|
|
|
Süleyman Soylu
|
|
DP Eski Genel Başkanı
1969 yılında İstanbul'da doğdu. Plevne Lisesi mezunu olan Süleyman SOYLU, İstanbul Üniversitesi İşletme Fakültesi'ni bitirmiştir.
Süleyman SOYLU, siyasal yaşamına 1987 yılında DYP İstanbul İl Gençlik Kolları'nda başladı. Ailesi DP-AP geleneğinden gelen ve bu kültürün içinde yetişen Süleyman SOYLU, 1987–1990 yılları arasında, DYP İstanbul İl Gençlik Kolları'nda Yönetim Kurulu üyeliği ve teşkilat başkanlığı görevini üstlendi. 1995 yılında ise DYP Gaziosmanpaşa yönetim kurulu üyeliğine seçildi.

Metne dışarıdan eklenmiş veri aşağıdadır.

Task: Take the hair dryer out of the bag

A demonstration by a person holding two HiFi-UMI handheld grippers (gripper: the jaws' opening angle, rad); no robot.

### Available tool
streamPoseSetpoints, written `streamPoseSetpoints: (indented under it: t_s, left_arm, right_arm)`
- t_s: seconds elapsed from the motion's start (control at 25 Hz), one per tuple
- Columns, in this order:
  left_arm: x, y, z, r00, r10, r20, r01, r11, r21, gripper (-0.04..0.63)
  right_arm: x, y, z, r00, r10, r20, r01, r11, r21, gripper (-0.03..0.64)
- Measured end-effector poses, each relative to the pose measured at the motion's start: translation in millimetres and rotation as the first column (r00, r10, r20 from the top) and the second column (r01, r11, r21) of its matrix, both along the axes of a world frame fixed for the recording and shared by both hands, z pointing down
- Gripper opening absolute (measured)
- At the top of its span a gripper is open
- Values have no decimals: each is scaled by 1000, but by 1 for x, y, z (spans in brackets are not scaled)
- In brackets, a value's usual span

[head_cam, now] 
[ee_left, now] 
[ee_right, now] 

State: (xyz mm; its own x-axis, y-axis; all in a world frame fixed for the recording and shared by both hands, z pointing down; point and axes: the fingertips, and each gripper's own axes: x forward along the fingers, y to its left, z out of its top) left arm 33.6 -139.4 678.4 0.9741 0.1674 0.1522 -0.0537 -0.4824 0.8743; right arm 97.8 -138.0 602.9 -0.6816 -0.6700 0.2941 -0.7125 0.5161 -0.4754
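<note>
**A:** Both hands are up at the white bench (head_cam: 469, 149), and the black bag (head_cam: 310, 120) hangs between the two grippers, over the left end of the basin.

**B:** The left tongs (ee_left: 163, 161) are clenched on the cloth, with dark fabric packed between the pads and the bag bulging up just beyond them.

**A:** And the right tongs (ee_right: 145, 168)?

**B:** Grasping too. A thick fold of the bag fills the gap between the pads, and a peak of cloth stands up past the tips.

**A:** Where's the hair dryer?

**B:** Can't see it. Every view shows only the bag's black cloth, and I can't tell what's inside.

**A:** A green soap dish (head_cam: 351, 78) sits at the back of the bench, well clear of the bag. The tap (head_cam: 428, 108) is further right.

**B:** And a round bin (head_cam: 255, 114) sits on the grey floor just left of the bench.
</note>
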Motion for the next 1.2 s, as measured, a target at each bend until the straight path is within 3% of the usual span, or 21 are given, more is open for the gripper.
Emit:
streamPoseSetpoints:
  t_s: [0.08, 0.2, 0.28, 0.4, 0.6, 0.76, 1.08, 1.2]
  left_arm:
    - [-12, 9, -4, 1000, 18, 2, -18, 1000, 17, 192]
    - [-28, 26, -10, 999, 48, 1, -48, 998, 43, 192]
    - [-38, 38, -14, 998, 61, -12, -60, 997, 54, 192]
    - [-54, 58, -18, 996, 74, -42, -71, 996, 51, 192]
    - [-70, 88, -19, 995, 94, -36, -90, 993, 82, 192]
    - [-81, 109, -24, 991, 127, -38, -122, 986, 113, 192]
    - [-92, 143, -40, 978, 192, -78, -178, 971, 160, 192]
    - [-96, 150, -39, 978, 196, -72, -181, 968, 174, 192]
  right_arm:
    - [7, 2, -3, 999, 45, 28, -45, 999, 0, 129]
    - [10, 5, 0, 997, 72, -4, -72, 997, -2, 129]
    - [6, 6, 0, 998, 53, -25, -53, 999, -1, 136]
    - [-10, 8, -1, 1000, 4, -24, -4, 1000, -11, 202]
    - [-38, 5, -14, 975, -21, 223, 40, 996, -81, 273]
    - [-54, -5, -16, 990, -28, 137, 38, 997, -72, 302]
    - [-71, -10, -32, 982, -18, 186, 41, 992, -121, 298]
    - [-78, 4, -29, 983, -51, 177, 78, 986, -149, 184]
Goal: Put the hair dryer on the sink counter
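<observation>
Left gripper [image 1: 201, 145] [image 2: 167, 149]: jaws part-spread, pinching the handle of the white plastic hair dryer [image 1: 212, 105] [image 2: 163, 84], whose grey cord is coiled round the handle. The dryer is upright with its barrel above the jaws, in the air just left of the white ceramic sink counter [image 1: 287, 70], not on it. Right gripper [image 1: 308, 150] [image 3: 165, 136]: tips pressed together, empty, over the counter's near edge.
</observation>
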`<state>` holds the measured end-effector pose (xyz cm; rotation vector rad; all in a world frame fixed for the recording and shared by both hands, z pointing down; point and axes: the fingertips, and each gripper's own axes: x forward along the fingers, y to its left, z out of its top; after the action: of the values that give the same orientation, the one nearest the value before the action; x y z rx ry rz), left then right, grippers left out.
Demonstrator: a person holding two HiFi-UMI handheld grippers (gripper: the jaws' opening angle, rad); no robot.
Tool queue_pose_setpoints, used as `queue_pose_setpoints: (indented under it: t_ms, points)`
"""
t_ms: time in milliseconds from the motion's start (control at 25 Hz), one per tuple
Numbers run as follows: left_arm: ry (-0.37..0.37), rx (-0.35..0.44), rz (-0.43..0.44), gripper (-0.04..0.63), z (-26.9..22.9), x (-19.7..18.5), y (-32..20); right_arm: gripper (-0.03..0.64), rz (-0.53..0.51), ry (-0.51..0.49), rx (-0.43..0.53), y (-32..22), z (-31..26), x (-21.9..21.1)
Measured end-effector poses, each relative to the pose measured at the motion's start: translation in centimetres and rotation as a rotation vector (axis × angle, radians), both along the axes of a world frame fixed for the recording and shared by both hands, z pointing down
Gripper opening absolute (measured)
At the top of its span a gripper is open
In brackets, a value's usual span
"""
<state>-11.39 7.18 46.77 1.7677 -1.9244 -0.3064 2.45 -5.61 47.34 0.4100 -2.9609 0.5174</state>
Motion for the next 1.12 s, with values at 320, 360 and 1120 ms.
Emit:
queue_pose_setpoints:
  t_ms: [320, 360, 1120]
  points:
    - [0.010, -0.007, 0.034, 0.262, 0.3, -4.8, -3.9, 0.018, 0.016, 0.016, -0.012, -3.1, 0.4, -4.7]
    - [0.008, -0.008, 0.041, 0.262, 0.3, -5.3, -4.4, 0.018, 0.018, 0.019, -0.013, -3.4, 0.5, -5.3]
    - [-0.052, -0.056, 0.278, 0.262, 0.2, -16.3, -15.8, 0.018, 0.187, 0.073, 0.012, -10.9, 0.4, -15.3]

17 Temmuz 1995 yılında yapılan DYP Gaziosmanpaşa Olağan Genel Kurulunda, delegenin ve tabanın isteği üzerine ilçe başkanlığına aday oldu. Yapılan seçimler neticesinde, 25 yaşında Türkiye'nin en genç ilçe başkanı seçildi. Yine parti tabanının ve Gaziosmanpaşa halkının isteği üzerine, daha çok hizmet anlayışıyla hareket etti ve Doğru Yol Partisi'nden Gaziosmanpaşa Belediye Başkan adayı oldu.
Süleyman SOYLU'nun yerel siyasetteki başarıları, halka güven veren yaklaşımı, 1999 yılında yapılan DYP İstanbul 7. Olağan Kongresi'nde onu İstanbul İl Başkanı yaptı. 3,5 yıl boyunca sürdürdüğü İstanbul İl Başkanlığı görevinden, 2002 genel seçimlerinde aday olmak için ayrıldı.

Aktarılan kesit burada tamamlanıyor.